#### [What the task asks]
Find the lines below that contain the string "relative". Copy each one.

-- Provided information follows --

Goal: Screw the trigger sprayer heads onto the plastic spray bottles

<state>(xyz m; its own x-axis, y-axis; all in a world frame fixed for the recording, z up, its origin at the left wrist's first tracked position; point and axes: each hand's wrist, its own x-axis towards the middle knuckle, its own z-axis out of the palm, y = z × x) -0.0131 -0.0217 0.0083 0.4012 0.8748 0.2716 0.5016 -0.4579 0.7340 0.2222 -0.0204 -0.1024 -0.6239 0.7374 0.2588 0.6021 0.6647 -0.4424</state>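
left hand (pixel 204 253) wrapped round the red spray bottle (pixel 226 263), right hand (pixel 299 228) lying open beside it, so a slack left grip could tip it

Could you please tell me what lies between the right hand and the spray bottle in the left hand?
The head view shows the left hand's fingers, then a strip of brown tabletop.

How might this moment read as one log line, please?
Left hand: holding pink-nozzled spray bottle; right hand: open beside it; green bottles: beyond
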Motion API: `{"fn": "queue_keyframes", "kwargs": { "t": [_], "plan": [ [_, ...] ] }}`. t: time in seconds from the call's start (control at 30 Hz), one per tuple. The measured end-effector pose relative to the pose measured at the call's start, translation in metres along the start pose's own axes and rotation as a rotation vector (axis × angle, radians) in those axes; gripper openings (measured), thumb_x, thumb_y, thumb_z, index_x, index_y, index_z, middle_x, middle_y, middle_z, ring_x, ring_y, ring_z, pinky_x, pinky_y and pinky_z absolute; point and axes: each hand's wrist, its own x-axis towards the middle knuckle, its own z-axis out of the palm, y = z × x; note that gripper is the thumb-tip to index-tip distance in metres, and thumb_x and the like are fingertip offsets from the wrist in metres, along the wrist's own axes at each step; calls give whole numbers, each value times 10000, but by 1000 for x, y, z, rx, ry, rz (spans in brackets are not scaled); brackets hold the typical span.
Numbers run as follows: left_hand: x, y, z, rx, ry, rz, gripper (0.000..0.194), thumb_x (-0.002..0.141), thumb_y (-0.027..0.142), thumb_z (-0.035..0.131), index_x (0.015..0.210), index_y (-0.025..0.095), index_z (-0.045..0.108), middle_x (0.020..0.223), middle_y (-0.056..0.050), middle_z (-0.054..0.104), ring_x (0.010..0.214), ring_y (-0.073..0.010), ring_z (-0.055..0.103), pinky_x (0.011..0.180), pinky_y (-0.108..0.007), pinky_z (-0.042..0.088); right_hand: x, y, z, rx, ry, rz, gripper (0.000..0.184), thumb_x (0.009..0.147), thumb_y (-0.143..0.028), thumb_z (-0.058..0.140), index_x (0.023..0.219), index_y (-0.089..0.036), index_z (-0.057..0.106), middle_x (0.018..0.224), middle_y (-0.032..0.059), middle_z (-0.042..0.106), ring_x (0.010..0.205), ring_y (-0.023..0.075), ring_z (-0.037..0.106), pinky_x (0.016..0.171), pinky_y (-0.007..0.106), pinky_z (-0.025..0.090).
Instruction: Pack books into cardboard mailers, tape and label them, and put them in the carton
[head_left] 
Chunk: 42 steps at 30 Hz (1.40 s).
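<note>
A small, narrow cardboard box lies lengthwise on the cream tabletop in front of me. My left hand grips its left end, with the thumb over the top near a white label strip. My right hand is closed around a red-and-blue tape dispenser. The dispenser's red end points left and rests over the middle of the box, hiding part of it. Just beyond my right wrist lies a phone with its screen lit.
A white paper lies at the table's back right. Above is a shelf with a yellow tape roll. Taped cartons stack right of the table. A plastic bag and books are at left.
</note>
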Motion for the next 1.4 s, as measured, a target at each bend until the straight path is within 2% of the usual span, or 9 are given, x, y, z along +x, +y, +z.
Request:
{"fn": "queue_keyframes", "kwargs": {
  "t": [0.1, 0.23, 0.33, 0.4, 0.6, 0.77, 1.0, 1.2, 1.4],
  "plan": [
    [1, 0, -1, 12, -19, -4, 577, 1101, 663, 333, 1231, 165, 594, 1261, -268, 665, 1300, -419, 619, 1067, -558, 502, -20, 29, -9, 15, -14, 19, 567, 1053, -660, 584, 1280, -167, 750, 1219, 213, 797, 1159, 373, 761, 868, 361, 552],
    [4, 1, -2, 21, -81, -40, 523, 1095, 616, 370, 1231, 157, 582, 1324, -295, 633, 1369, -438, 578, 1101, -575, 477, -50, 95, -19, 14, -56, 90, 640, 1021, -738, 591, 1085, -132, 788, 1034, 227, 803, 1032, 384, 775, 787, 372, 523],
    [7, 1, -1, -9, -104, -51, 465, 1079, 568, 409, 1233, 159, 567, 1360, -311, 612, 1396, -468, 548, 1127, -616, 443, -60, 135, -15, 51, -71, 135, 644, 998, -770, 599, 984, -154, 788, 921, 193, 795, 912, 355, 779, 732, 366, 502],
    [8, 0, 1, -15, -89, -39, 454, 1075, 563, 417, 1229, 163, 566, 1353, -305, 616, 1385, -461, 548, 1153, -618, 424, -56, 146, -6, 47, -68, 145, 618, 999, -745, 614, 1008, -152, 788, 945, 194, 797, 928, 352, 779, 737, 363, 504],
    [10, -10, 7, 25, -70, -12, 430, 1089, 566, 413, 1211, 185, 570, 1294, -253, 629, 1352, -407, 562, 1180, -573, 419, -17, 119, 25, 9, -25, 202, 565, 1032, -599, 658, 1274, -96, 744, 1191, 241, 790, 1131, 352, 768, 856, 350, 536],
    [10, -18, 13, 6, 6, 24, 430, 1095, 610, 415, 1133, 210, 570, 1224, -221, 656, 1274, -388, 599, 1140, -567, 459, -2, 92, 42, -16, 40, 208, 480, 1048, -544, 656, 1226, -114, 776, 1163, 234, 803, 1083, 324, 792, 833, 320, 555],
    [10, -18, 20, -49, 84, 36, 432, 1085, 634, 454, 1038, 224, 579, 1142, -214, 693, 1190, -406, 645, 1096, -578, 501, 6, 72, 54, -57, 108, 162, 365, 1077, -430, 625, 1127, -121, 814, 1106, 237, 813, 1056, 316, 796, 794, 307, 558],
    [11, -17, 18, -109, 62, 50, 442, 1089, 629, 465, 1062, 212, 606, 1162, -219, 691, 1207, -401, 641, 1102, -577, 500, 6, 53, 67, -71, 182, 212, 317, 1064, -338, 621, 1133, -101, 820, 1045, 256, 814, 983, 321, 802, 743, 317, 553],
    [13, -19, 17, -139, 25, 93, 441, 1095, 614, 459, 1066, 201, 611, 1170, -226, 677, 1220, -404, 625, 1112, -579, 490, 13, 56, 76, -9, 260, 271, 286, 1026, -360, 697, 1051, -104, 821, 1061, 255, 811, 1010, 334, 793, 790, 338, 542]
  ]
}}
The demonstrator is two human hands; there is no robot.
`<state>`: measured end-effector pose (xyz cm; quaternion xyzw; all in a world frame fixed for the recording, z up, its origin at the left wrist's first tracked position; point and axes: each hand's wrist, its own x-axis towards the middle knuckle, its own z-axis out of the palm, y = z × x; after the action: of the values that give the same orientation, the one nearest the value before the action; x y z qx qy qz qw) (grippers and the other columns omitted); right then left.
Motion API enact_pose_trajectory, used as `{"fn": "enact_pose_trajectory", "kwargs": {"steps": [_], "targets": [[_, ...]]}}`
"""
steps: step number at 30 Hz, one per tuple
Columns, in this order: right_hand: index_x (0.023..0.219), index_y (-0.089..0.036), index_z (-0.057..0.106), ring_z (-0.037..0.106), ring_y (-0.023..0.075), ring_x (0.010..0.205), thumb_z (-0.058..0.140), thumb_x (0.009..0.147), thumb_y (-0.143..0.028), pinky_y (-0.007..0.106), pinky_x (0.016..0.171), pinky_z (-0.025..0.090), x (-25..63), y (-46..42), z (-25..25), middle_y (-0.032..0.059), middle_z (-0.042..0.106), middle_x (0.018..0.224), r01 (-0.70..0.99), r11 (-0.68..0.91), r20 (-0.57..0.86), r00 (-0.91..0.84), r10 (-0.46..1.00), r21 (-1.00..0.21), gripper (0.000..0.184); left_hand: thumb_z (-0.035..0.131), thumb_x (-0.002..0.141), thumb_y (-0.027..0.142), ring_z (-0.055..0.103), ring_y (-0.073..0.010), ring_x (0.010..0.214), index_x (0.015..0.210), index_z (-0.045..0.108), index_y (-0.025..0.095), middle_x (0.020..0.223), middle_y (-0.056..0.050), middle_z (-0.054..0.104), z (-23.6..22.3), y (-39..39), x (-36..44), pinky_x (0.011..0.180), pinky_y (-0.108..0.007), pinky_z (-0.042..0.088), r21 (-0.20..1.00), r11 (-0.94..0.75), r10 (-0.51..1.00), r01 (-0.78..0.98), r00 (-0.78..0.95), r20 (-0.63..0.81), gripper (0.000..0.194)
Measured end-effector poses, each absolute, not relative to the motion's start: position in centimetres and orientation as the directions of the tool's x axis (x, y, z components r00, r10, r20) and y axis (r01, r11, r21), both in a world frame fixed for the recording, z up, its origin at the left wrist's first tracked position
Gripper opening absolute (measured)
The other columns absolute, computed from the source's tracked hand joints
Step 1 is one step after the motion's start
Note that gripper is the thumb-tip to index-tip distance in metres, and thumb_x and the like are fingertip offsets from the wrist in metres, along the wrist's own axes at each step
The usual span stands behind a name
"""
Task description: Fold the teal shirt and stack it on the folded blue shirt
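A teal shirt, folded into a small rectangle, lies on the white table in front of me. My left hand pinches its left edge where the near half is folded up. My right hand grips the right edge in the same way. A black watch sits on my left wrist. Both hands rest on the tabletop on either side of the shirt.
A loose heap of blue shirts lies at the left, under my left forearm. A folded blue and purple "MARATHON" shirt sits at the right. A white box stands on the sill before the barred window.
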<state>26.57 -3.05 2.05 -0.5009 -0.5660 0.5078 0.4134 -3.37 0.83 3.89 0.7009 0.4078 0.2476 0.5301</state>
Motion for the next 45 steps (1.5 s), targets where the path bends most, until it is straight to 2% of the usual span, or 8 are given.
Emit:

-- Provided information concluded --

#### [Task answer]
Motion API: `{"fn": "queue_keyframes", "kwargs": { "t": [_], "plan": [ [_, ...] ] }}`. t: time in seconds from the call's start (control at 30 Hz), one per tuple. The measured end-effector pose relative to the pose measured at the call's start, translation in metres along the start pose's own axes and rotation as a rotation vector (axis × angle, radians) in those axes; gripper openings (measured), thumb_x, thumb_y, thumb_z, index_x, index_y, index_z, middle_x, middle_y, middle_z, ring_x, ring_y, ring_z, pinky_x, pinky_y and pinky_z absolute; point and axes: each hand's wrist, its own x-axis towards the middle knuckle, its own z-axis out of the palm, y = z × x; note that gripper is the thumb-tip to index-tip distance in metres, and thumb_x and the like are fingertip offsets from the wrist in metres, along the wrist's own axes at each step; calls give whole numbers, each value times 10000, but by 1000 for x, y, z, rx, ry, rz (spans in brackets are not scaled); brackets hold the typical span.
Measured end-effector poses, each absolute, not relative to the motion's start: position in centimetres and orientation as the directions of the tool's x axis (x, y, z components r00, r10, r20) and y axis (r01, r11, r21), both in a world frame fixed for the recording, z up, its origin at the left wrist's first tracked position

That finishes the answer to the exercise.